● **ASSIGNMENT**
Read the lines of the data below and retrieve those with "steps".

○ ○ ○

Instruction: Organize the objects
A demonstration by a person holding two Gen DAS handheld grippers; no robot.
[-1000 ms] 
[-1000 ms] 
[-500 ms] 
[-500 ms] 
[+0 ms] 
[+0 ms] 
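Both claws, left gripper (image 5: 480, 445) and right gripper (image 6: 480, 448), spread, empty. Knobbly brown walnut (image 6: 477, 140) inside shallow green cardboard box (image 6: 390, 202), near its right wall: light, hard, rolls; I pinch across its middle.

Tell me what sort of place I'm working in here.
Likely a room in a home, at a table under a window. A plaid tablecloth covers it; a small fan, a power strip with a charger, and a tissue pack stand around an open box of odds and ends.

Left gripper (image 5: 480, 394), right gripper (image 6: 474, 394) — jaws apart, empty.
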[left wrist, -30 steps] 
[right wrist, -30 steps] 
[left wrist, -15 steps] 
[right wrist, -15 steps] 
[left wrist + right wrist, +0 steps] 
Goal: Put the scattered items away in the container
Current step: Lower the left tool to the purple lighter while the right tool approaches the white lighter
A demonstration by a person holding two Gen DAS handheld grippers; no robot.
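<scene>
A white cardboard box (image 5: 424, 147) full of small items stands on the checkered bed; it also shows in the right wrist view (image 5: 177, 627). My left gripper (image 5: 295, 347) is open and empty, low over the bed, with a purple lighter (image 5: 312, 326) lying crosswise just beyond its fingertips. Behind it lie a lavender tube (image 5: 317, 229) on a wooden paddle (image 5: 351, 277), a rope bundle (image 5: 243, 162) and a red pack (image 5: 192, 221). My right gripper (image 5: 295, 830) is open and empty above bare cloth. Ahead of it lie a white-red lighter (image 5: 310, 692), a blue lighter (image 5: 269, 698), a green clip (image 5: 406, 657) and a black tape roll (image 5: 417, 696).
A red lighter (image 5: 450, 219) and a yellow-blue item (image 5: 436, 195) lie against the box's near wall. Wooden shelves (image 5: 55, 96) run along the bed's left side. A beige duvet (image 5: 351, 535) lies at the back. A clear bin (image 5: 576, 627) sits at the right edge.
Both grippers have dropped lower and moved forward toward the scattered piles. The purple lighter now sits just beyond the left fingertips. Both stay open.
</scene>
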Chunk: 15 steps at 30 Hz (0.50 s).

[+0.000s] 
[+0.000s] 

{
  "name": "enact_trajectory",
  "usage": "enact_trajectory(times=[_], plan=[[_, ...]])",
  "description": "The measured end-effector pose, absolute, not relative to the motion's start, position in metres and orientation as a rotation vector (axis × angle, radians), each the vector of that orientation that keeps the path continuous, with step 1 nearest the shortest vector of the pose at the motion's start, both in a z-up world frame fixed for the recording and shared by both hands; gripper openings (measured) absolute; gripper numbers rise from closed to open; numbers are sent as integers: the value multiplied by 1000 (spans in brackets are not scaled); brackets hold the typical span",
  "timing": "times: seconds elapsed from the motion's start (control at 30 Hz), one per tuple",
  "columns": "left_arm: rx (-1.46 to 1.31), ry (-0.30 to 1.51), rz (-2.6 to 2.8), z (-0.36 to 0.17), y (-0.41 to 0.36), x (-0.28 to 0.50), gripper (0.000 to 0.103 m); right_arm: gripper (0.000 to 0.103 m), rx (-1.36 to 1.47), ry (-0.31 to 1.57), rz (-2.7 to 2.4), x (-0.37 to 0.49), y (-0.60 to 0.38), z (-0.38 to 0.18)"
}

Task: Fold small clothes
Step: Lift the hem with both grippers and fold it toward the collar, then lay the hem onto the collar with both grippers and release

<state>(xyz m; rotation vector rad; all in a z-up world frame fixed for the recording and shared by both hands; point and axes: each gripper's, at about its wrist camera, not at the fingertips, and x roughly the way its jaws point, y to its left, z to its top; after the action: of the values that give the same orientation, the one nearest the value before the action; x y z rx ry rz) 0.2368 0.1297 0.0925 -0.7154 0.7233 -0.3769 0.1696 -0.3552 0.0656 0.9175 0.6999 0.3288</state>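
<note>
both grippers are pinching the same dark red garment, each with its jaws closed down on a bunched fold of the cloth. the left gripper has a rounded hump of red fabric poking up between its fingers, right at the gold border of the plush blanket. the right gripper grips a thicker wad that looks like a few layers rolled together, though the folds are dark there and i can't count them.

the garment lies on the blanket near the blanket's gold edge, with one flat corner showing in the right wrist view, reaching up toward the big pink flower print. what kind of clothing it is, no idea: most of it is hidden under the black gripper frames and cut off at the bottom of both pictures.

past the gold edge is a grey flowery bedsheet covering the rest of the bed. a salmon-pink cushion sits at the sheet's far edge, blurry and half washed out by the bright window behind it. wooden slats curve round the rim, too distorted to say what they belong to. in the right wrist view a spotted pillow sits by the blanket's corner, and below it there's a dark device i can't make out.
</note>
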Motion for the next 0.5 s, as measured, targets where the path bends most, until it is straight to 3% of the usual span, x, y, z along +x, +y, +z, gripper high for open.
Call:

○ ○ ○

● **THE COMPLETED TASK**
[left wrist, -30 steps] 
[right wrist, -30 steps] 
[left wrist, -15 steps] 
[right wrist, -15 steps] 
[left wrist + right wrist, +0 steps] 
Chunk: 15 steps at 30 Hz (0.50 s).

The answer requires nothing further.